Problem
Write every line of the following listing exactly as it reads.

Collected material
+++++

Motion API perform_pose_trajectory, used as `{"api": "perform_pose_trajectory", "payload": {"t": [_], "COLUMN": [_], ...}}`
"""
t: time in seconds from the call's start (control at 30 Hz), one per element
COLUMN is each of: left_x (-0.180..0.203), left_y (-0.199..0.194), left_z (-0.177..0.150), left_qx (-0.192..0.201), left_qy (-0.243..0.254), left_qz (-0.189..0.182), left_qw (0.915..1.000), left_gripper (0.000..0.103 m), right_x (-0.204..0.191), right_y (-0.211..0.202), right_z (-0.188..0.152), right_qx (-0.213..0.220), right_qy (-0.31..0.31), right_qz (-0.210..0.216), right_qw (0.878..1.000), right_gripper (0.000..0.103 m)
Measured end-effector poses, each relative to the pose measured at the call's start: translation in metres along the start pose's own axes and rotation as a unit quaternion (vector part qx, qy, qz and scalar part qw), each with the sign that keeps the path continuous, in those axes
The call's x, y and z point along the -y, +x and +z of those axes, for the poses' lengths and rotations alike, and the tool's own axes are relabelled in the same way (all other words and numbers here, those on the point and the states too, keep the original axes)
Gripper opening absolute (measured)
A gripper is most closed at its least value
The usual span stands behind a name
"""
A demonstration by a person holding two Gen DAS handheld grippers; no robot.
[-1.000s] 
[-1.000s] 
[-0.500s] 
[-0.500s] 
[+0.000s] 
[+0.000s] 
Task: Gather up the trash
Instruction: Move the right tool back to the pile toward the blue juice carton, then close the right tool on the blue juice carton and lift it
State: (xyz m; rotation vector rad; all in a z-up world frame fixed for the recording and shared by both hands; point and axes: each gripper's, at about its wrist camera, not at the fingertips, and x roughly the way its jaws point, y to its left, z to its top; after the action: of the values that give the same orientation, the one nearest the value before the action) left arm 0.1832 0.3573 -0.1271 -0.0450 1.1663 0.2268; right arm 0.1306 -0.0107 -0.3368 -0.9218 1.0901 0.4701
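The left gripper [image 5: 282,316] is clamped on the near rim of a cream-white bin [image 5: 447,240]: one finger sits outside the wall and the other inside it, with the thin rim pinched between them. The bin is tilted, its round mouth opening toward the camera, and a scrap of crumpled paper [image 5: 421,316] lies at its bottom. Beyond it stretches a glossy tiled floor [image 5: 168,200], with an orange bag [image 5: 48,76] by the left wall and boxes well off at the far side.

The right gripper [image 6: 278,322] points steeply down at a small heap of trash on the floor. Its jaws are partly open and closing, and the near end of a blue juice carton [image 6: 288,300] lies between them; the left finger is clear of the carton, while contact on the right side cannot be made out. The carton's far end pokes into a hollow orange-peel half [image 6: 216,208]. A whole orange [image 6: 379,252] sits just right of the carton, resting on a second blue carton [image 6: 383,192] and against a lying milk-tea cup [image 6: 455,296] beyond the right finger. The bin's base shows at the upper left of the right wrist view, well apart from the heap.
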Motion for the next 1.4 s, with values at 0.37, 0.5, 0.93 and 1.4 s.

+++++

Exercise output
Motion API perform_pose_trajectory, used as `{"api": "perform_pose_trajectory", "payload": {"t": [_], "COLUMN": [_], ...}}`
"""
t: time in seconds from the call's start (control at 30 Hz), one per element
COLUMN is each of: left_x (-0.180..0.203), left_y (-0.199..0.194), left_z (-0.177..0.150), left_qx (-0.192..0.201), left_qy (-0.243..0.254), left_qz (-0.189..0.182), left_qw (0.915..1.000), left_gripper (0.000..0.103 m), right_x (-0.204..0.191), right_y (-0.211..0.202), right_z (-0.188..0.152), right_qx (-0.213..0.220), right_qy (-0.31..0.31), right_qz (-0.210..0.216), right_qw (0.878..1.000), right_gripper (0.000..0.103 m)
Measured end-effector poses, each relative to the pose measured at the call's start: translation in metres along the start pose's own axes and rotation as a unit quaternion (vector part qx, qy, qz and scalar part qw), each with the sign that keeps the path continuous, in those axes
The call's x, y and z point along the -y, +x and +z of those axes, for the poses' lengths and rotations alike, and the tool's own axes are relabelled in the same way (all other words and numbers here, those on the point and the states too, keep the original axes)
Gripper opening absolute (measured)
A gripper is most closed at its least value
The usual span stands behind a name
"""
A demonstration by a person holding two Gen DAS handheld grippers; no robot.
[-1.000s] 
[-1.000s] 
[-0.500s] 
[-0.500s] 
[+0.000s] 
[+0.000s] 
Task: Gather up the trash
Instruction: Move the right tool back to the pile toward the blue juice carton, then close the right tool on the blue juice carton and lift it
State: (xyz m; rotation vector rad; all in a z-up world frame fixed for the recording and shared by both hands; point and axes: each gripper's, at about its wrist camera, not at the fingertips, and x roughly the way its jaws point, y to its left, z to its top; after the action: of the values that give the same orientation, the one nearest the value before the action) left arm 0.1832 0.3573 -0.1271 -0.0450 1.1663 0.2268; right arm 0.1306 -0.0107 -0.3368 -0.9218 1.0901 0.4701
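The left gripper [image 5: 282,316] is clamped on the near rim of a cream-white bin [image 5: 447,240]: one finger sits outside the wall and the other inside it, with the thin rim pinched between them. The bin is tilted, its round mouth opening toward the camera, and a scrap of crumpled paper [image 5: 421,316] lies at its bottom. Beyond it stretches a glossy tiled floor [image 5: 168,200], with an orange bag [image 5: 48,76] by the left wall and boxes well off at the far side.

The right gripper [image 6: 278,322] points steeply down at a small heap of trash on the floor. Its jaws are partly open and closing, and the near end of a blue juice carton [image 6: 288,300] lies between them; the left finger is clear of the carton, while contact on the right side cannot be made out. The carton's far end pokes into a hollow orange-peel half [image 6: 216,208]. A whole orange [image 6: 379,252] sits just right of the carton, resting on a second blue carton [image 6: 383,192] and against a lying milk-tea cup [image 6: 455,296] beyond the right finger. The bin's base shows at the upper left of the right wrist view, well apart from the heap.
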Motion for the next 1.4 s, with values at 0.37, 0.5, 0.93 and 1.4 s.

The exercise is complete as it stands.